(YOUR OBJECTIVE): Once you reach the end of the data, transcribe all of it exactly.

(RECORDED DATA):
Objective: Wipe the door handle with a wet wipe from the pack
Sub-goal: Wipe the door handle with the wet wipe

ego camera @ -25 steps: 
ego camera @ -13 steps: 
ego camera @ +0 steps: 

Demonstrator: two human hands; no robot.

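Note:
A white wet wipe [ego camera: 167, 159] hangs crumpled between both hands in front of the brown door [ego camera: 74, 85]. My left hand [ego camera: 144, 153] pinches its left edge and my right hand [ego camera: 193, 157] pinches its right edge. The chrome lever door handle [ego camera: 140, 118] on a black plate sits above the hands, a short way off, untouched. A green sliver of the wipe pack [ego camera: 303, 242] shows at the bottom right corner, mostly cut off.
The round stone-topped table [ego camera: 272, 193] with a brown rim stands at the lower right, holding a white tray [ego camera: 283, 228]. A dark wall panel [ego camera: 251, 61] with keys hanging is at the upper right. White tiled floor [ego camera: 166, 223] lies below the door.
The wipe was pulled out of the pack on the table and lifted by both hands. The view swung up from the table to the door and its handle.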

(WRITTEN REPLY):
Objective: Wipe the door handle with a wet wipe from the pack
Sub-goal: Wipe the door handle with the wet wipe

ego camera @ -25 steps: 
ego camera @ -13 steps: 
ego camera @ +0 steps: 

Demonstrator: two human hands; no robot.

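Note:
A white wet wipe [ego camera: 167, 159] hangs crumpled between both hands in front of the brown door [ego camera: 74, 85]. My left hand [ego camera: 144, 153] pinches its left edge and my right hand [ego camera: 193, 157] pinches its right edge. The chrome lever door handle [ego camera: 140, 118] on a black plate sits above the hands, a short way off, untouched. A green sliver of the wipe pack [ego camera: 303, 242] shows at the bottom right corner, mostly cut off.
The round stone-topped table [ego camera: 272, 193] with a brown rim stands at the lower right, holding a white tray [ego camera: 283, 228]. A dark wall panel [ego camera: 251, 61] with keys hanging is at the upper right. White tiled floor [ego camera: 166, 223] lies below the door.
The wipe was pulled out of the pack on the table and lifted by both hands. The view swung up from the table to the door and its handle.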

There is nothing further to this answer.